By small means can great things be brought to pass.
Now you may ask when keep the request at 5.4 cents. Why not just ask for 10 cents? The reason comes from some very clever panhandlers.
Can You Spare 17 cents?
Have you ever been asked for money by a stranger? What did specifically ask you for?
Most panhandlers (or others in need) ask “Could you spare some change for a stranded traveler?” (I like that request because the person asking it was on the same street corner for three years where I lived!) Others may say, “Can you spare me a dollar [or quarter]?”
(source: http://commons.wikimedia.org/wiki/File:Amarillo_Tx_-_Dynamite_Museum_-_Cricket_Panhandler.jpg)
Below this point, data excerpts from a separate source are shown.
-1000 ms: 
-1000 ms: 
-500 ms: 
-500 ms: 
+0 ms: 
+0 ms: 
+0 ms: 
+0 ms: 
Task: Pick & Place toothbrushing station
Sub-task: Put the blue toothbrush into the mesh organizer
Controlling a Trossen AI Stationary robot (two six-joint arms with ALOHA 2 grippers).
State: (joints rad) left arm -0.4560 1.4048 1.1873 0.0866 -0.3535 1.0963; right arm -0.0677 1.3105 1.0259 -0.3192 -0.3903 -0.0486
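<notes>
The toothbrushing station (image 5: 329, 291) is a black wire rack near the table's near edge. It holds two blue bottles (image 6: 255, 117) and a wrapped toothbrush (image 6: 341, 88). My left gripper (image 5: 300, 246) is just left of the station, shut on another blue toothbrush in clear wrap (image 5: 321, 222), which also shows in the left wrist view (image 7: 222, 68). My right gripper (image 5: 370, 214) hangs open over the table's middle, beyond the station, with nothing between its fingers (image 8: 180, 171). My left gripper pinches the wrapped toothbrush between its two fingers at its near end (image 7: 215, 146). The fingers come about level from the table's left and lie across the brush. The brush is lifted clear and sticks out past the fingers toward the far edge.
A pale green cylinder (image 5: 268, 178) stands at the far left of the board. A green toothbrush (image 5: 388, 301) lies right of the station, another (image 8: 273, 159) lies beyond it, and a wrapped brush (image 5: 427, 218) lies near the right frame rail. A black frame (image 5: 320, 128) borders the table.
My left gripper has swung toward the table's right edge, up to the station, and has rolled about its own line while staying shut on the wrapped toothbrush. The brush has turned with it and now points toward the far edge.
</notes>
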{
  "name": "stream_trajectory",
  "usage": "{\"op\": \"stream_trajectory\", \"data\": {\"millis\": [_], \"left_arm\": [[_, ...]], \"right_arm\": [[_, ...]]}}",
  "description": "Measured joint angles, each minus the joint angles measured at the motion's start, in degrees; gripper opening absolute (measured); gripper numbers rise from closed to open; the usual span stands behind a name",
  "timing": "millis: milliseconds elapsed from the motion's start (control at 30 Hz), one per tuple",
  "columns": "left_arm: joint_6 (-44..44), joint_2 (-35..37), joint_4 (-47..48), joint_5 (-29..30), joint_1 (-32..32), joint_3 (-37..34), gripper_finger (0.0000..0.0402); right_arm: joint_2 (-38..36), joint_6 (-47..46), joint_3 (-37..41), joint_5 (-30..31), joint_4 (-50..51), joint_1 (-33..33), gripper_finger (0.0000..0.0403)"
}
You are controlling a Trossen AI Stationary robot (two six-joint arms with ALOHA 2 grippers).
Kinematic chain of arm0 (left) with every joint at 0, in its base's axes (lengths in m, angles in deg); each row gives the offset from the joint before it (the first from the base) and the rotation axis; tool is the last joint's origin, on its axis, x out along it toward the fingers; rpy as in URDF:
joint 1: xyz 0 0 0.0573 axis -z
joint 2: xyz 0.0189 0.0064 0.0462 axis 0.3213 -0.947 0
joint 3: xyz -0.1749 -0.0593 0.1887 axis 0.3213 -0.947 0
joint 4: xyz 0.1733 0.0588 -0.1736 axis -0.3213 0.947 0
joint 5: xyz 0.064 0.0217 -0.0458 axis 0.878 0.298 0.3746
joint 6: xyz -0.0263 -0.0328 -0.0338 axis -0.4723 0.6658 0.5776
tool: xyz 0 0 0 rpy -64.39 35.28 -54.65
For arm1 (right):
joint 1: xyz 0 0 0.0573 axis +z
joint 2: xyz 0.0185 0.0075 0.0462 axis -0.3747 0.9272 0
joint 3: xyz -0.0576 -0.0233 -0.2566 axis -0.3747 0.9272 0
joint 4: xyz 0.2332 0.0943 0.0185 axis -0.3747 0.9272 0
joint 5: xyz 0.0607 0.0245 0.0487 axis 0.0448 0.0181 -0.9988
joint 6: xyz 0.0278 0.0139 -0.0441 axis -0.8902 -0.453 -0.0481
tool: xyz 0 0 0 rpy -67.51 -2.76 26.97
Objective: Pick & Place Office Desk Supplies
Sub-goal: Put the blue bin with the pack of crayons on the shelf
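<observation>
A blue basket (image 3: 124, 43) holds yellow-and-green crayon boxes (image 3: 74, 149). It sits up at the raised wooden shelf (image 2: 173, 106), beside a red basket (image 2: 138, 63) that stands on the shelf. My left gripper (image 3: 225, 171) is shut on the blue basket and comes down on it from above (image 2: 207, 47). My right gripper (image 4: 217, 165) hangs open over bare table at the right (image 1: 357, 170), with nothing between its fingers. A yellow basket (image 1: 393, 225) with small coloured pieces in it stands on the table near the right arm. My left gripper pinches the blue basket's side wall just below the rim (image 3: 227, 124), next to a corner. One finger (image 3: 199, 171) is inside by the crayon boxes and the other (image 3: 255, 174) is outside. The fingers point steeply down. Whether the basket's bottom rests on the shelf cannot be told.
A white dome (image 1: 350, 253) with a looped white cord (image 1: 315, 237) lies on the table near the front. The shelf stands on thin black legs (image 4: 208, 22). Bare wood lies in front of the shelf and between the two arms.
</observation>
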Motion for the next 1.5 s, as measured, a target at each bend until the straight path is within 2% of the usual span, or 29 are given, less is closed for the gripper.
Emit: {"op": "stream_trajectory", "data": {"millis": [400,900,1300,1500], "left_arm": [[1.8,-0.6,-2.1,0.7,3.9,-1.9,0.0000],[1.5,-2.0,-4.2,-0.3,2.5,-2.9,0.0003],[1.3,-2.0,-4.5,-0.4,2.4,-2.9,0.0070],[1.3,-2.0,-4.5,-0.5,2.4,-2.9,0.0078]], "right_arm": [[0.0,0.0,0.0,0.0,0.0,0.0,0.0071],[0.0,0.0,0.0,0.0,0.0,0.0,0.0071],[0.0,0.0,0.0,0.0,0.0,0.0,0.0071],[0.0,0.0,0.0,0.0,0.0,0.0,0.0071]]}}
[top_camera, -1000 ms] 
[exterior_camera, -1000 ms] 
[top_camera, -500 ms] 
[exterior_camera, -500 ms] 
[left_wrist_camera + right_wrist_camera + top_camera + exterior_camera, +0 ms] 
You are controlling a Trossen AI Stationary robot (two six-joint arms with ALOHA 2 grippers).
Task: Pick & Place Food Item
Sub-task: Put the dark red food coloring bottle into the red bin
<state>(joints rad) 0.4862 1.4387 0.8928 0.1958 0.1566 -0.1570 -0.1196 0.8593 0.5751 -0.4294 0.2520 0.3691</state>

Most responses to these requests is “no” either in words or by ignoring the person. However, sometimes people ask something different. “Excuse me could you spare 17 cents? I need enough to by a sandwich.” This request is different in several ways from more traditional requests like “Can you spare a quarter?” First, it is an odd amount of money. Those of us that walk busy streets on autopilot can easily tune out requests for common amounts of money. “Just another panhandler asking for a handout,” we may think to ourselves. But when the amount asked for is odd or different, our interest is “piqued”. “Why would someone ask for such a strange amount of money? There must be a good reason for it.” We ask ourselves. The pique technique has been examined by several groups of scholars in the social sciences (Santos et al. 1994; Burger et al. 2007). This body of work finds that people are more willing to comply with a request when it is unique and there is a reason for the request.
So, when trying to fund public goods, make the requested contribution seem like the person is leaving something rather than giving something. Also make the request small, unique, and give a reason for it.
Bibliography
Brewer, M. B., & Kramer, R. M. 1986. Choice behavior in social dilemmas: Effects of social identity, group size, and decision framing. Journal of Personality & Social Psychology, 50(3), 543-549.
Kahneman, D., & Tversky, A. 1979. Prospect theory: An analysis of decisions under risk. Econometrica, 47(2): 262-291.
McCarter, M. W., Mahoney, J. T., & Northcraft, G. B. 2011. Testing the waters: Using collective real options to manage the social dilemma of strategic alliances. Academy of Management Review, 36(4), 621-640.